Line by line, transcribe the listing below without omission.
*** PROVIDED MATERIAL
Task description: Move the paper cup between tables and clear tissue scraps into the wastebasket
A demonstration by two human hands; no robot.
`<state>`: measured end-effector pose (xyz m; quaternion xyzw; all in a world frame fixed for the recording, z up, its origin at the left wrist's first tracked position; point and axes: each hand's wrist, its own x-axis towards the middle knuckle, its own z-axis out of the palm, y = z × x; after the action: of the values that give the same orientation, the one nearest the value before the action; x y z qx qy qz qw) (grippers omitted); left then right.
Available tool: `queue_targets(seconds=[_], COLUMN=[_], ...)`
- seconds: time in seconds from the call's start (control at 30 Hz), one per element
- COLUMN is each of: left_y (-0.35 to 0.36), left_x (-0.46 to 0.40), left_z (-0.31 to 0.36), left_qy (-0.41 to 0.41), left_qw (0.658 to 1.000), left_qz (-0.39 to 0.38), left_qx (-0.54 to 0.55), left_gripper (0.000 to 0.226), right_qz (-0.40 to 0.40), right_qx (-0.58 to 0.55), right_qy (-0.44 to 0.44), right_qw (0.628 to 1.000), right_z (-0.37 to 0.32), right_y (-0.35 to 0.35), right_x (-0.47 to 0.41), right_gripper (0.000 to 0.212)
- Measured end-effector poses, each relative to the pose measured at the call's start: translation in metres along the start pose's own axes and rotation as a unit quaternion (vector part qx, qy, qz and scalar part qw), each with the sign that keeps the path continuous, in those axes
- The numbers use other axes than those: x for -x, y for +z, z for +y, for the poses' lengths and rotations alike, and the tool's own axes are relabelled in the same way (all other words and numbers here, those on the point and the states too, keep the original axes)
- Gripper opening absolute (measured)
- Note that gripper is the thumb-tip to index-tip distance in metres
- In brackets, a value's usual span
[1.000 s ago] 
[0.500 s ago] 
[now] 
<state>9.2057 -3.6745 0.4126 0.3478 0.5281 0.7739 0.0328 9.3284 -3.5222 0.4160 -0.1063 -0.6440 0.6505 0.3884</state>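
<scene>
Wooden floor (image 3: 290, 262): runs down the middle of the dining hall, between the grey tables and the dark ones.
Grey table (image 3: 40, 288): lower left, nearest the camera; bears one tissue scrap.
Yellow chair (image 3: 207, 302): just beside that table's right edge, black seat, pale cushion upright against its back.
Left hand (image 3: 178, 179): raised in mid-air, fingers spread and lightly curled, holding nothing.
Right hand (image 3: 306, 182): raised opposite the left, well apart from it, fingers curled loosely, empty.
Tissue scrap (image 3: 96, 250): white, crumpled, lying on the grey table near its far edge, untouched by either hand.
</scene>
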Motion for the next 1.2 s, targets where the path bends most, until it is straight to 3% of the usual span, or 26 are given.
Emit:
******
YOUR RESPONSE:
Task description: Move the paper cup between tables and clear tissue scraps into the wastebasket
A demonstration by two human hands; no robot.
`<state>`: measured end-effector pose (xyz m; quaternion xyzw; all in a world frame fixed for the recording, z up, its origin at the left wrist's first tracked position; point and axes: each hand's wrist, its own x-axis towards the middle knuckle, its own z-axis out of the palm, y = z × x; after the action: of the values that give the same orientation, the one nearest the value before the action; x y z qx qy qz qw) (grippers omitted); left then right.
Available tool: `queue_targets(seconds=[_], COLUMN=[_], ...)`
- seconds: time in seconds from the call's start (control at 30 Hz), one per element
- COLUMN is each of: left_y (-0.35 to 0.36), left_x (-0.46 to 0.40), left_z (-0.31 to 0.36), left_qy (-0.41 to 0.41), left_qw (0.658 to 1.000), left_qz (-0.39 to 0.38), left_qx (-0.54 to 0.55), left_gripper (0.000 to 0.226), right_qz (-0.40 to 0.40), right_qx (-0.58 to 0.55), right_qy (-0.44 to 0.44), right_qw (0.628 to 1.000), right_z (-0.37 to 0.32), right_y (-0.35 to 0.35), right_x (-0.47 to 0.41), right_gripper (0.000 to 0.212)
- Measured end-effector poses, each relative to the pose measured at the call's start: translation in metres along the start pose's own axes and rotation as a unit quaternion (vector part qx, qy, qz and scalar part qw), each with the sign that keeps the path continuous, in those axes
- The numbers use other axes than those: x for -x, y for +z, z for +y, for the poses' lengths and rotations alike, and the tool's own axes are relabelled in the same way (all other words and numbers here, those on the point and the states too, keep the original axes)
- Gripper opening absolute (measured)
- Note that gripper is the thumb-tip to index-tip distance in metres
- In brackets, a value's usual span
[1.000 s ago] 
[0.500 s ago] 
[now] 
<state>9.2057 -3.6745 0.4126 0.3478 0.5281 0.7739 0.0328 9.3284 -3.5222 0.4160 -0.1063 -0.6440 0.6505 0.3884</state>
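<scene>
Wooden floor (image 3: 290, 262): runs down the middle of the dining hall, between the grey tables and the dark ones.
Grey table (image 3: 40, 288): lower left, nearest the camera; bears one tissue scrap.
Yellow chair (image 3: 207, 302): just beside that table's right edge, black seat, pale cushion upright against its back.
Left hand (image 3: 178, 179): raised in mid-air, fingers spread and lightly curled, holding nothing.
Right hand (image 3: 306, 182): raised opposite the left, well apart from it, fingers curled loosely, empty.
Tissue scrap (image 3: 96, 250): white, crumpled, lying on the grey table near its far edge, untouched by either hand.
</scene>
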Motion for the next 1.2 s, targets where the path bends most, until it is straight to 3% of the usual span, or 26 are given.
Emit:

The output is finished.